• DATA FOR THE TASK:

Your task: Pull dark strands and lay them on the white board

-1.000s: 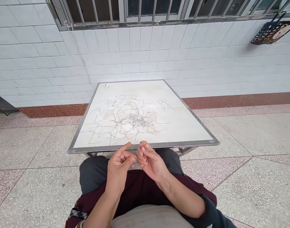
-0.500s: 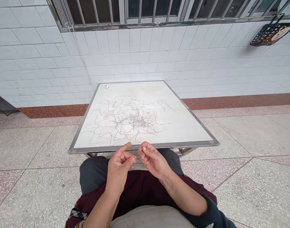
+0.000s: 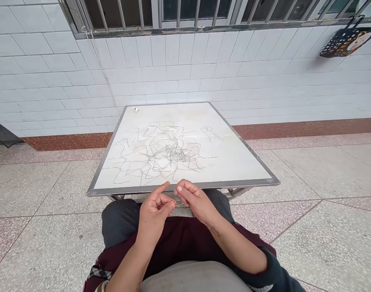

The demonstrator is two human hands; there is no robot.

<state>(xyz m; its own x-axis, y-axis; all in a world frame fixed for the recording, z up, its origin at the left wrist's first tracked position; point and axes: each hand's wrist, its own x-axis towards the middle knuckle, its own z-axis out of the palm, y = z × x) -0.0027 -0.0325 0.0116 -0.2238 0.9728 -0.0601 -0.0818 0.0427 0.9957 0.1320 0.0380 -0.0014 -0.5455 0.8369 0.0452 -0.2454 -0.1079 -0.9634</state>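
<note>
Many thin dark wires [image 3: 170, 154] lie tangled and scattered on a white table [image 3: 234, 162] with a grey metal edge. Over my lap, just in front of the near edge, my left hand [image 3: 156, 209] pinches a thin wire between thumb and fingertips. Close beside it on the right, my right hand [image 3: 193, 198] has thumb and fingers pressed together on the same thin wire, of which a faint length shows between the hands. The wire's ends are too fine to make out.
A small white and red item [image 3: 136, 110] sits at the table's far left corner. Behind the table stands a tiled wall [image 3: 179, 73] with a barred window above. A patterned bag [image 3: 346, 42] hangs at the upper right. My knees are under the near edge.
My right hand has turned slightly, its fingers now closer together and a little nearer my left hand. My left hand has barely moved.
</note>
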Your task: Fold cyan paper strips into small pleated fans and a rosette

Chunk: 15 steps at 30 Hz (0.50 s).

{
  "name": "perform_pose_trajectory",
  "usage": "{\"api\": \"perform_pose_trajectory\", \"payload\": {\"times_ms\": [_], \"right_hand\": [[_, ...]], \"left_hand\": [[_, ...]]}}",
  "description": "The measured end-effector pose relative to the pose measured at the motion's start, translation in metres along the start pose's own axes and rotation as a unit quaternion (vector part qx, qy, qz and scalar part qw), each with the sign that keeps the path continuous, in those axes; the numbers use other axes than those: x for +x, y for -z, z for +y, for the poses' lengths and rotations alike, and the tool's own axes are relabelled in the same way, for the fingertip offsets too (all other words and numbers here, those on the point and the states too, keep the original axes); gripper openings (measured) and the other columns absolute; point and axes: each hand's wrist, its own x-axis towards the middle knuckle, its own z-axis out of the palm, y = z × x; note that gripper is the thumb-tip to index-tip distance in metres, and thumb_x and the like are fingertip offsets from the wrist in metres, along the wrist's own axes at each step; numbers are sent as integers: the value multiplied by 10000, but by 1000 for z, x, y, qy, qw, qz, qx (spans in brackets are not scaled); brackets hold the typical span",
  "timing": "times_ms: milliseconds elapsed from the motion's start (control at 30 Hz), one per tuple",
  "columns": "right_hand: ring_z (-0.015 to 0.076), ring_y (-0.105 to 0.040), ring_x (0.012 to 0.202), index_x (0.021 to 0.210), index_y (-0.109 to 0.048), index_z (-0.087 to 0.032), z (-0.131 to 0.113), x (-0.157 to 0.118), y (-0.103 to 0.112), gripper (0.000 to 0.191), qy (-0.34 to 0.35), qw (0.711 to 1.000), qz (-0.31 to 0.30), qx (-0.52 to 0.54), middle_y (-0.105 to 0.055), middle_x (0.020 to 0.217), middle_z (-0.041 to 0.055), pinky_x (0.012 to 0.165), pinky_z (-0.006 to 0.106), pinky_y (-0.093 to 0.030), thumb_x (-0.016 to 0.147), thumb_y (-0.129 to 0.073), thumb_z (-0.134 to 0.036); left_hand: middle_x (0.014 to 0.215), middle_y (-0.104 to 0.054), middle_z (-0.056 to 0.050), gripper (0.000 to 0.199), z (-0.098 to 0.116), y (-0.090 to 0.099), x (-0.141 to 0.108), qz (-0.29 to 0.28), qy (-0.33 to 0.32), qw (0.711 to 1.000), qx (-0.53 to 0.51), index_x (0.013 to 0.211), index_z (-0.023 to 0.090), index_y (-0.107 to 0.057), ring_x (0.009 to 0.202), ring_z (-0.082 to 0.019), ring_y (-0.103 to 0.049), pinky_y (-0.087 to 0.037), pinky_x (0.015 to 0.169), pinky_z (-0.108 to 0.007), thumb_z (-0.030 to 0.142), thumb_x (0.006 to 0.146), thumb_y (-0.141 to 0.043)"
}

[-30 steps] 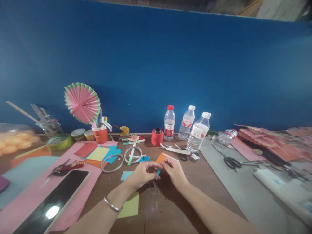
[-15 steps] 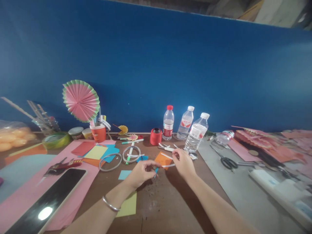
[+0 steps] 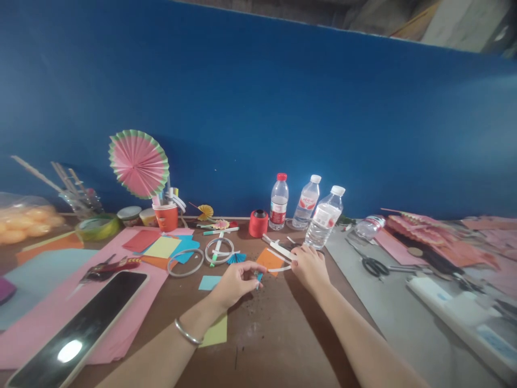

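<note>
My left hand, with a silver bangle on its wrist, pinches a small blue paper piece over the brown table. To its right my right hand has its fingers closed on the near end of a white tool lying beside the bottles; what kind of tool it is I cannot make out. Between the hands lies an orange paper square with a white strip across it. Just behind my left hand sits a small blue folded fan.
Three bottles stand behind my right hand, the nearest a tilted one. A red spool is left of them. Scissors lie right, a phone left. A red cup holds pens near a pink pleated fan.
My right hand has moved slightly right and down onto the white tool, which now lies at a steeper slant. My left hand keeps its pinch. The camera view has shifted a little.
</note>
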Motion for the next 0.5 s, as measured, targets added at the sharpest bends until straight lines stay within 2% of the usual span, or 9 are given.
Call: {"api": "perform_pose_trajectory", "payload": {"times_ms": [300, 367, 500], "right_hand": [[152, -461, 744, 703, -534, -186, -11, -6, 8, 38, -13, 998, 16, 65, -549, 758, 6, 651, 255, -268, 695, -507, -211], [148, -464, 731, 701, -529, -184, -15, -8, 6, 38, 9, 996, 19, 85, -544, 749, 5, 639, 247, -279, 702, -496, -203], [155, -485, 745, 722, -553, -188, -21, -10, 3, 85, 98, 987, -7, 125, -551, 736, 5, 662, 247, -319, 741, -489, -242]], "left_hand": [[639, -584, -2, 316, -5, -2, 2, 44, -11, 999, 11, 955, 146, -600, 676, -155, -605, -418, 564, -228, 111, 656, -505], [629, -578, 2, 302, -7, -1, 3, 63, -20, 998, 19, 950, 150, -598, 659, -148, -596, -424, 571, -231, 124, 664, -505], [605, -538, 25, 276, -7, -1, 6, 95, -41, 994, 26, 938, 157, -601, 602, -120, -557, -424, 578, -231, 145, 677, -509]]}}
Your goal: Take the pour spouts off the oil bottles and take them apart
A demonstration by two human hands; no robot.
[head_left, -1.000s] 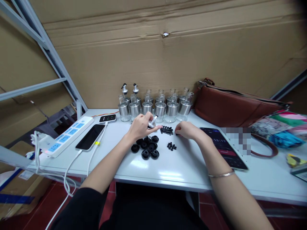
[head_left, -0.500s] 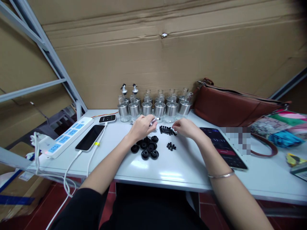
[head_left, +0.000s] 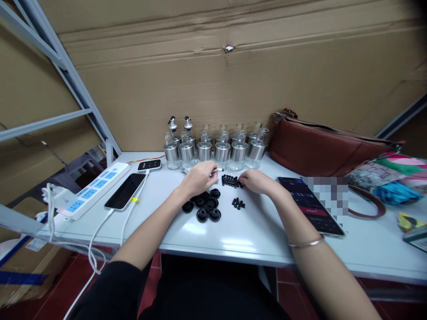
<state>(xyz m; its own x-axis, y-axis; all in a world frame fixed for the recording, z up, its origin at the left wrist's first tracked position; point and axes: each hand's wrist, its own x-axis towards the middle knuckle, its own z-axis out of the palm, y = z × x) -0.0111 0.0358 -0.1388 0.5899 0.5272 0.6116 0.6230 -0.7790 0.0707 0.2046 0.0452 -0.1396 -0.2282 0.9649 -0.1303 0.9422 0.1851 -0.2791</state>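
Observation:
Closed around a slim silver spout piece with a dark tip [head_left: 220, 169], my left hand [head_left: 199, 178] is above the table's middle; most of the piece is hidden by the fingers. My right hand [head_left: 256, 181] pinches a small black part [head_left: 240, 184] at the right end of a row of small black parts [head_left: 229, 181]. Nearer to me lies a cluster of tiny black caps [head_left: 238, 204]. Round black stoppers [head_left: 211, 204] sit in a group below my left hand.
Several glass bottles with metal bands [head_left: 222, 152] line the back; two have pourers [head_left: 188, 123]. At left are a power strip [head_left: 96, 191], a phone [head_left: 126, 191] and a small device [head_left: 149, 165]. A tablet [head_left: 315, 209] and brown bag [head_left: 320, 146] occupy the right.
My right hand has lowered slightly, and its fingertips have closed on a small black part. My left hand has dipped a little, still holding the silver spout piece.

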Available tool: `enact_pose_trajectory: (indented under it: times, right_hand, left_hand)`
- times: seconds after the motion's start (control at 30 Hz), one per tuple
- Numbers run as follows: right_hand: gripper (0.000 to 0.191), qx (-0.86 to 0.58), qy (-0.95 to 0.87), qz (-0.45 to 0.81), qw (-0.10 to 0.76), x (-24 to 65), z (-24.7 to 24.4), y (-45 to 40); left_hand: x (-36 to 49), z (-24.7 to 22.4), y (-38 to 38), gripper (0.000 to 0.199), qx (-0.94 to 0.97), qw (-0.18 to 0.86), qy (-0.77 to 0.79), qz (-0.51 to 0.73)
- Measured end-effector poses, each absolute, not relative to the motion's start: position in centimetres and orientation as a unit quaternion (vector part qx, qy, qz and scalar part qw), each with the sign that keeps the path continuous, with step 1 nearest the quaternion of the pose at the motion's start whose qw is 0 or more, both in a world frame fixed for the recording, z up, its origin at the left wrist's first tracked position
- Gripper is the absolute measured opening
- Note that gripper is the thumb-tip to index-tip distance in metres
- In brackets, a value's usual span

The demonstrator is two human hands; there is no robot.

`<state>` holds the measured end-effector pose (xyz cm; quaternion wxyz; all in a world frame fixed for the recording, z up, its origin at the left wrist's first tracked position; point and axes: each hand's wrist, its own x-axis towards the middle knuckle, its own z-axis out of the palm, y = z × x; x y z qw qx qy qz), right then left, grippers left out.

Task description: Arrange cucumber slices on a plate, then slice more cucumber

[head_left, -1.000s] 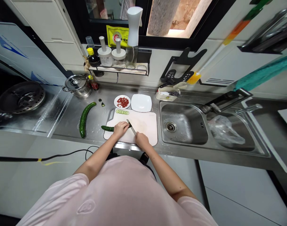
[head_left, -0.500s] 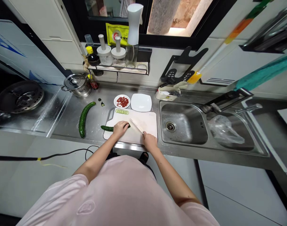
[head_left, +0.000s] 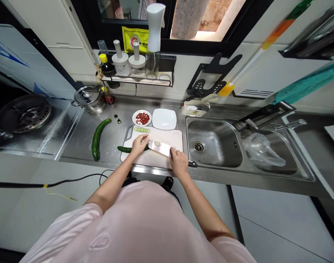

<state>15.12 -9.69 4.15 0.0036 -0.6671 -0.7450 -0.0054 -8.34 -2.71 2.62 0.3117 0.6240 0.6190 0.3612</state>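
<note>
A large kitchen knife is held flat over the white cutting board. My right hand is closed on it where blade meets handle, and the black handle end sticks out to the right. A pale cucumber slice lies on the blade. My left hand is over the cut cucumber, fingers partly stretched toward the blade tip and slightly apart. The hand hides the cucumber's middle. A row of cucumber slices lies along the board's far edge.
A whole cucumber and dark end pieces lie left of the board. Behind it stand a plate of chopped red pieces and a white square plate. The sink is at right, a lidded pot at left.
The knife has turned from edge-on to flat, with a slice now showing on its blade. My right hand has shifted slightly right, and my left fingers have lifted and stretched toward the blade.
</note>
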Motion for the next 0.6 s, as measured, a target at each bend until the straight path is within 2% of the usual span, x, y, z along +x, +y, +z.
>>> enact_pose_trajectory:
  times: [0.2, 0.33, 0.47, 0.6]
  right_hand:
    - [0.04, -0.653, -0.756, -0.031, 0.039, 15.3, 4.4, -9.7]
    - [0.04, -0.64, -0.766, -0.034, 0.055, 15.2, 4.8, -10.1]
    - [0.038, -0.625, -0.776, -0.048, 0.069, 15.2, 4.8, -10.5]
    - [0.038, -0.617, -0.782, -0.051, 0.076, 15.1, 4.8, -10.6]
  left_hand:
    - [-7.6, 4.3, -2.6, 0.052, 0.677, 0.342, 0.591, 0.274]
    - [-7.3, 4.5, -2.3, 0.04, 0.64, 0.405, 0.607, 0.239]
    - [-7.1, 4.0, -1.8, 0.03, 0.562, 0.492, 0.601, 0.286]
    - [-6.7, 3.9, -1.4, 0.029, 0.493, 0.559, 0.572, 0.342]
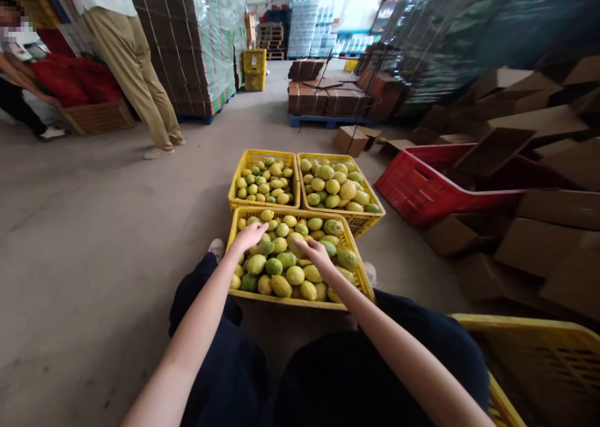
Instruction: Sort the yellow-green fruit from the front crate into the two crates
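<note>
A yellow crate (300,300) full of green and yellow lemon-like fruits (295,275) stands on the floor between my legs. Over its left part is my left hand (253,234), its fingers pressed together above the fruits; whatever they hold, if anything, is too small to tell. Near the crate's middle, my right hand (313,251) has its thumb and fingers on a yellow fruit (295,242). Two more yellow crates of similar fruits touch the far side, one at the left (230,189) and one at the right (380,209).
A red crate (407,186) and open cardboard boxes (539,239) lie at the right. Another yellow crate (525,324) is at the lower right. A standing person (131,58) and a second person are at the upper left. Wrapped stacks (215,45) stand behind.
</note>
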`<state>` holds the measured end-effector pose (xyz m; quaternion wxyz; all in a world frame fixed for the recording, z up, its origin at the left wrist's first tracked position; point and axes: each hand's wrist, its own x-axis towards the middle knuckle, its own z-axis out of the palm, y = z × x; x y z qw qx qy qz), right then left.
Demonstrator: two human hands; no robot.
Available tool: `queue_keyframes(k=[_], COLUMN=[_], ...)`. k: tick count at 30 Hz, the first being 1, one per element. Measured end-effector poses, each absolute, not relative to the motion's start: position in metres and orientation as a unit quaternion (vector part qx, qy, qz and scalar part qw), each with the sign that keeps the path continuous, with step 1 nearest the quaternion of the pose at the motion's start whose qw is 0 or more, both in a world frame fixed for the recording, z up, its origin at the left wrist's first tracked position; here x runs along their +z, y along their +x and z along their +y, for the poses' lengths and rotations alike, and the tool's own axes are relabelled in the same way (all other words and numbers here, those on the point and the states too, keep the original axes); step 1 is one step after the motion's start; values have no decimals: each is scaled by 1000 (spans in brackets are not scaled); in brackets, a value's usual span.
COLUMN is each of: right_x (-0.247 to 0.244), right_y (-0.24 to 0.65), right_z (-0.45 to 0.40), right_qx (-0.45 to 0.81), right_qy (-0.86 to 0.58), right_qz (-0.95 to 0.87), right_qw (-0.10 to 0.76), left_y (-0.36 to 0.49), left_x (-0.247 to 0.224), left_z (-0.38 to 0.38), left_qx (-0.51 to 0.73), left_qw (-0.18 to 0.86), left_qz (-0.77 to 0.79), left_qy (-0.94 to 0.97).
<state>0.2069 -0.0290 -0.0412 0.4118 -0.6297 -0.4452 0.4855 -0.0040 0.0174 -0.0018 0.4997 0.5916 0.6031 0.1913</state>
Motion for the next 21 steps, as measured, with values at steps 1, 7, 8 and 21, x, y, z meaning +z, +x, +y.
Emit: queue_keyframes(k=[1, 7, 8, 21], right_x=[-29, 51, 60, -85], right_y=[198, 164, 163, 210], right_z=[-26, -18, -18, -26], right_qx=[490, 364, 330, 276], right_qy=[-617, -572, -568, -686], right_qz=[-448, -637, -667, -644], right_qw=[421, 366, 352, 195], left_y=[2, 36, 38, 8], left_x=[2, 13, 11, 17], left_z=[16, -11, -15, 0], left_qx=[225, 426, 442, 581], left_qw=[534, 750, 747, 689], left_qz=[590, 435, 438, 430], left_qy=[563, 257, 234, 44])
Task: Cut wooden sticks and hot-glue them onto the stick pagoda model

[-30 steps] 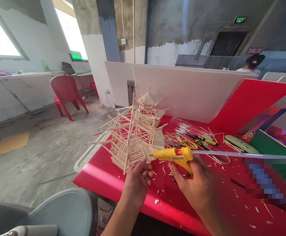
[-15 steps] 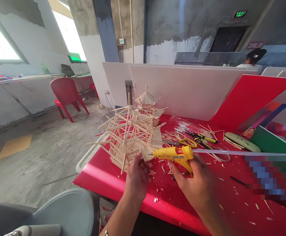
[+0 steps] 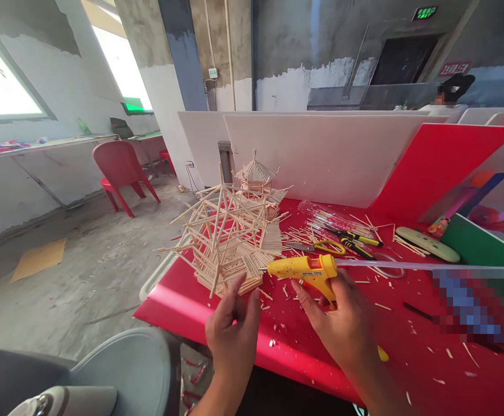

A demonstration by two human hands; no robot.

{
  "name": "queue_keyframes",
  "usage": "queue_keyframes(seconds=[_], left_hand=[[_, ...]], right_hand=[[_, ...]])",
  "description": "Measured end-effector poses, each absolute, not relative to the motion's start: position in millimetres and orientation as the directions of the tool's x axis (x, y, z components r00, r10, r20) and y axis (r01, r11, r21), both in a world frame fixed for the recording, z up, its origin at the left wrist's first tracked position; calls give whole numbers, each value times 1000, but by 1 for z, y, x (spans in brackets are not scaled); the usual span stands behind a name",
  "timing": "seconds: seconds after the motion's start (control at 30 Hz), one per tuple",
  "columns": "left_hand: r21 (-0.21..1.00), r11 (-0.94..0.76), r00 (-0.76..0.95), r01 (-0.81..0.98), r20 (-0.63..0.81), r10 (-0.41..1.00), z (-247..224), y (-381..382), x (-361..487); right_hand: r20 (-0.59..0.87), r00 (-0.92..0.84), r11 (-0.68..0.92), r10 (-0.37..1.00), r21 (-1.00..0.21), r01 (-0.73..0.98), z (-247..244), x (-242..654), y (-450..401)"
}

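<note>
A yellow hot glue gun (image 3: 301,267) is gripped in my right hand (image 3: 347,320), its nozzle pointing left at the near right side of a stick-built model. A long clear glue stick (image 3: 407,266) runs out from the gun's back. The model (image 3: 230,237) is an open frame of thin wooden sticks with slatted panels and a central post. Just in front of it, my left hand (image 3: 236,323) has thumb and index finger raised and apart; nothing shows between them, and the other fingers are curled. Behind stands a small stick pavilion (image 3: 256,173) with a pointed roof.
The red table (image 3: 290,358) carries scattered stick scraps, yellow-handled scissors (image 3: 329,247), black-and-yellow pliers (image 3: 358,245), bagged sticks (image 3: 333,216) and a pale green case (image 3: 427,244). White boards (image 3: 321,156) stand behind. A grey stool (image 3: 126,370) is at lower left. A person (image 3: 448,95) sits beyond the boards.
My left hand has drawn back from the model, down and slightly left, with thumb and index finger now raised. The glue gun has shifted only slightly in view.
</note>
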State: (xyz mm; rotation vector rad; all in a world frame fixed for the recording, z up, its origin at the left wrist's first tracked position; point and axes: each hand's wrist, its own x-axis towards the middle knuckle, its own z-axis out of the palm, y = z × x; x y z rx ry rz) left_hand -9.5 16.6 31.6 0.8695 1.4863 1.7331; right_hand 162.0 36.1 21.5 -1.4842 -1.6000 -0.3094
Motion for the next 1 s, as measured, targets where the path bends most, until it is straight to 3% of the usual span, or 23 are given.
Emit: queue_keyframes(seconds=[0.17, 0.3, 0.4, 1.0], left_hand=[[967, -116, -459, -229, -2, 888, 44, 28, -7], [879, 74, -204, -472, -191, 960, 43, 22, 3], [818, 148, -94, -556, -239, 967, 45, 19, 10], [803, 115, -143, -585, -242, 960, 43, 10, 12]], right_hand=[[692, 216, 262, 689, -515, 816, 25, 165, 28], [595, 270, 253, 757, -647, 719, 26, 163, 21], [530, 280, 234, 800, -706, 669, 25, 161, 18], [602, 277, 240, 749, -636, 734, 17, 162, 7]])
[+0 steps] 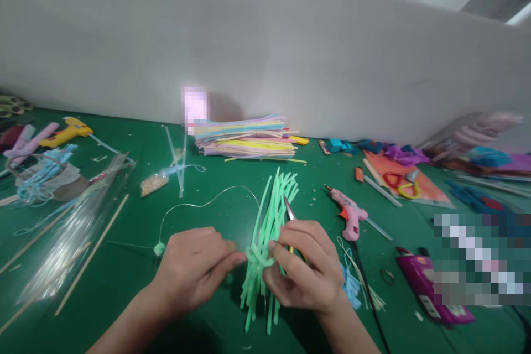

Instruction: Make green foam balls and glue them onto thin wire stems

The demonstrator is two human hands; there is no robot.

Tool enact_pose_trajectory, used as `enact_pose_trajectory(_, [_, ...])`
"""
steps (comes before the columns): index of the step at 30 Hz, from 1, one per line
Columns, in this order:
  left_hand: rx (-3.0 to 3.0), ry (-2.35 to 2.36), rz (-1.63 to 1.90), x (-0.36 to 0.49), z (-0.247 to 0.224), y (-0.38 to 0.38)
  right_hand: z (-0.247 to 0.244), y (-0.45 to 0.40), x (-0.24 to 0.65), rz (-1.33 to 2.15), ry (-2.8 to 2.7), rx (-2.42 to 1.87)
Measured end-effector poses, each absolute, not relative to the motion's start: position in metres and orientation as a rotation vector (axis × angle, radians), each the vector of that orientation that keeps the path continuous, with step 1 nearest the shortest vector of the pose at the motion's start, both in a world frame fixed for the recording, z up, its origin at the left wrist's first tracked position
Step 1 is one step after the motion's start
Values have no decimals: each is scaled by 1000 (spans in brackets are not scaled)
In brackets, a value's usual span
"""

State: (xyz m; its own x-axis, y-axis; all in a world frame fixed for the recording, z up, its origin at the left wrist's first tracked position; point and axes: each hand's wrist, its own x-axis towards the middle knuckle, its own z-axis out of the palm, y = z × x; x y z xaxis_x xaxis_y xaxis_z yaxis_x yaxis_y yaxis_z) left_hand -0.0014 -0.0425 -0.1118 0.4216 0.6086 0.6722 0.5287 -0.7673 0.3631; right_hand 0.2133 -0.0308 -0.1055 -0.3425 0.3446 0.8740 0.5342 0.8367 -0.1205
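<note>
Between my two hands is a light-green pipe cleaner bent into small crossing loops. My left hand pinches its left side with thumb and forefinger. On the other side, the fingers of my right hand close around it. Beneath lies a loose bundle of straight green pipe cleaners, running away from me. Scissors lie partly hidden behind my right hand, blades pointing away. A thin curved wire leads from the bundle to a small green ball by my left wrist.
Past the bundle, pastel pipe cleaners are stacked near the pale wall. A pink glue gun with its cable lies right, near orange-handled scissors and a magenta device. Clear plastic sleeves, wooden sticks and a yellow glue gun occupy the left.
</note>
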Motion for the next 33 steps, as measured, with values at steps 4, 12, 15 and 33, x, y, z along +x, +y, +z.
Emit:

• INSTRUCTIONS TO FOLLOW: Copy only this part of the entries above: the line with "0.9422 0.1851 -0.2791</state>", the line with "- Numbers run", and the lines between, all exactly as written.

• WRITTEN RESPONSE:
<state>(xyz m; its own x-axis, y-axis; all in a world frame fixed for the recording, z up, its origin at the left wrist's first tracked position; point and axes: each hand's wrist, its own x-axis towards the middle knuckle, its own z-axis out of the palm, y = z × x) -0.0111 0.0358 -0.1388 0.5899 0.5272 0.6116 0.6230 -0.7790 0.0707 0.2046 0.0452 -0.1396 -0.2282 0.9649 -0.1303 0.9422 0.1851 -0.2791</state>
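Observation:
Closed around a slim silver spout piece with a dark tip [head_left: 220, 169], my left hand [head_left: 199, 178] is above the table's middle; most of the piece is hidden by the fingers. My right hand [head_left: 256, 181] pinches a small black part [head_left: 240, 184] at the right end of a row of small black parts [head_left: 229, 181]. Nearer to me lies a cluster of tiny black caps [head_left: 238, 204]. Round black stoppers [head_left: 211, 204] sit in a group below my left hand.
Several glass bottles with metal bands [head_left: 222, 152] line the back; two have pourers [head_left: 188, 123]. At left are a power strip [head_left: 96, 191], a phone [head_left: 126, 191] and a small device [head_left: 149, 165]. A tablet [head_left: 315, 209] and brown bag [head_left: 320, 146] occupy the right.
My right hand has lowered slightly, and its fingertips have closed on a small black part. My left hand has dipped a little, still holding the silver spout piece.
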
Available tool: `enact_pose_trajectory: (indented under it: times, right_hand, left_hand)`
- times: seconds after the motion's start (control at 30 Hz), one per tuple
- Numbers run as follows: right_hand: gripper (0.000 to 0.191), qx (-0.86 to 0.58), qy (-0.95 to 0.87), qz (-0.45 to 0.81), qw (-0.10 to 0.76), x (-24 to 65), z (-24.7 to 24.4), y (-45 to 40); left_hand: x (-36 to 49), z (-24.7 to 22.4), y (-38 to 38), gripper (0.000 to 0.199), qx (-0.94 to 0.97), qw (-0.18 to 0.86), qy (-0.77 to 0.79), qz (-0.51 to 0.73)

No further output is given for this exercise.